* TASK DETAILS: A verbatim copy of the lines from the one with "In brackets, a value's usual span" through the final line below is required; print it and nothing else.

Data extracted from a collection
┄┄┄┄┄┄
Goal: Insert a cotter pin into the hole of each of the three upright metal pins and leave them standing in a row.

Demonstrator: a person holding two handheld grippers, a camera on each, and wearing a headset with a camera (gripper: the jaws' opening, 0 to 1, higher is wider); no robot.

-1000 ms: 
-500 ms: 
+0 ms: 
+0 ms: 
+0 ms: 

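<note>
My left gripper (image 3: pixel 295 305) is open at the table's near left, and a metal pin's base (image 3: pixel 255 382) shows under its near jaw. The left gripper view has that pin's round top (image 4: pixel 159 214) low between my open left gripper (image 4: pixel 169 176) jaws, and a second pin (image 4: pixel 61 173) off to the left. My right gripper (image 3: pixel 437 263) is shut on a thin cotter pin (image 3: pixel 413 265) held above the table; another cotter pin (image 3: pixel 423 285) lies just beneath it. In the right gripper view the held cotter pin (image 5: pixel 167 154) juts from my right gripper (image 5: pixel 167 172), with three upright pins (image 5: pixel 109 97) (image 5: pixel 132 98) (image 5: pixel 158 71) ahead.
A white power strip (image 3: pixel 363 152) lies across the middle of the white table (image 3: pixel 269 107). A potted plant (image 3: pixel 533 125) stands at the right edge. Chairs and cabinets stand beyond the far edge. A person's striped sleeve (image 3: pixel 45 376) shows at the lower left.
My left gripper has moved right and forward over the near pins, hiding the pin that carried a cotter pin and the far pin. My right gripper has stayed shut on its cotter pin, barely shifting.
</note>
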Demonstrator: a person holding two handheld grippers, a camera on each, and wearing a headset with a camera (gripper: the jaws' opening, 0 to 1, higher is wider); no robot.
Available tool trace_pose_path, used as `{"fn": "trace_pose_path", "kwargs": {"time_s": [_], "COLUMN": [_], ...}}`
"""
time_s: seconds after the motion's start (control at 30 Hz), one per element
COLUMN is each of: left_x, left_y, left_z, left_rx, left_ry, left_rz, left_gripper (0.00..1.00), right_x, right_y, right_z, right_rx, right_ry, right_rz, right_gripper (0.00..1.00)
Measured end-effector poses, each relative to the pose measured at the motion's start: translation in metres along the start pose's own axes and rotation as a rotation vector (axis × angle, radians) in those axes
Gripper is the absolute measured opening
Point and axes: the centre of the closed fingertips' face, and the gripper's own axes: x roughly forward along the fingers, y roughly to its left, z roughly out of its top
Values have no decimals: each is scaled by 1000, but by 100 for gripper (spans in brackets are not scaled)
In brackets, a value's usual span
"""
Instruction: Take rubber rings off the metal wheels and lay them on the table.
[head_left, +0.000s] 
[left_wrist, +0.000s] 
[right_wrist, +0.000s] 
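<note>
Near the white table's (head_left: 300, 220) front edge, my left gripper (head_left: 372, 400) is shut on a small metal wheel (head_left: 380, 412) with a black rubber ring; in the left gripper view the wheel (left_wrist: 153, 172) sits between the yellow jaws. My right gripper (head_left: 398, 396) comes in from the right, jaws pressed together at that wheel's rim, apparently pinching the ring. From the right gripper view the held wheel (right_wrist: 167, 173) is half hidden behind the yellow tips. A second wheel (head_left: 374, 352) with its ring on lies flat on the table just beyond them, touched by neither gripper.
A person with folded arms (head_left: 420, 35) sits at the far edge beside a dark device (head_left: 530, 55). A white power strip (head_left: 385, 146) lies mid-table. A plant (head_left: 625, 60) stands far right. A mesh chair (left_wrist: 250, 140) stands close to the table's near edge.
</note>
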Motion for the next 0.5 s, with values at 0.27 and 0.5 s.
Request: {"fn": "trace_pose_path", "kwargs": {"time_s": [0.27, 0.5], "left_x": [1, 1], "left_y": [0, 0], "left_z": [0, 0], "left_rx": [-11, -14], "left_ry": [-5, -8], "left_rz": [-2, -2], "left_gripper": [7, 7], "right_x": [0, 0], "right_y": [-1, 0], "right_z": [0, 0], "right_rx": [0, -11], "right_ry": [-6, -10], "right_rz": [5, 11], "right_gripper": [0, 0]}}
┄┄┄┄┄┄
* FINAL ANSWER:
In brackets, a value's usual span
"""
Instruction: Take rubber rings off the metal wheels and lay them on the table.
[head_left, +0.000s] 
[left_wrist, +0.000s] 
[right_wrist, +0.000s] 
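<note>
Near the white table's (head_left: 300, 220) front edge, my left gripper (head_left: 372, 400) is shut on a small metal wheel (head_left: 380, 412) with a black rubber ring; in the left gripper view the wheel (left_wrist: 153, 172) sits between the yellow jaws. My right gripper (head_left: 398, 396) comes in from the right, jaws pressed together at that wheel's rim, apparently pinching the ring. From the right gripper view the held wheel (right_wrist: 167, 173) is half hidden behind the yellow tips. A second wheel (head_left: 374, 352) with its ring on lies flat on the table just beyond them, touched by neither gripper.
A person with folded arms (head_left: 420, 35) sits at the far edge beside a dark device (head_left: 530, 55). A white power strip (head_left: 385, 146) lies mid-table. A plant (head_left: 625, 60) stands far right. A mesh chair (left_wrist: 250, 140) stands close to the table's near edge.
</note>
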Motion for the next 0.5 s, with values at 0.27 and 0.5 s.
Request: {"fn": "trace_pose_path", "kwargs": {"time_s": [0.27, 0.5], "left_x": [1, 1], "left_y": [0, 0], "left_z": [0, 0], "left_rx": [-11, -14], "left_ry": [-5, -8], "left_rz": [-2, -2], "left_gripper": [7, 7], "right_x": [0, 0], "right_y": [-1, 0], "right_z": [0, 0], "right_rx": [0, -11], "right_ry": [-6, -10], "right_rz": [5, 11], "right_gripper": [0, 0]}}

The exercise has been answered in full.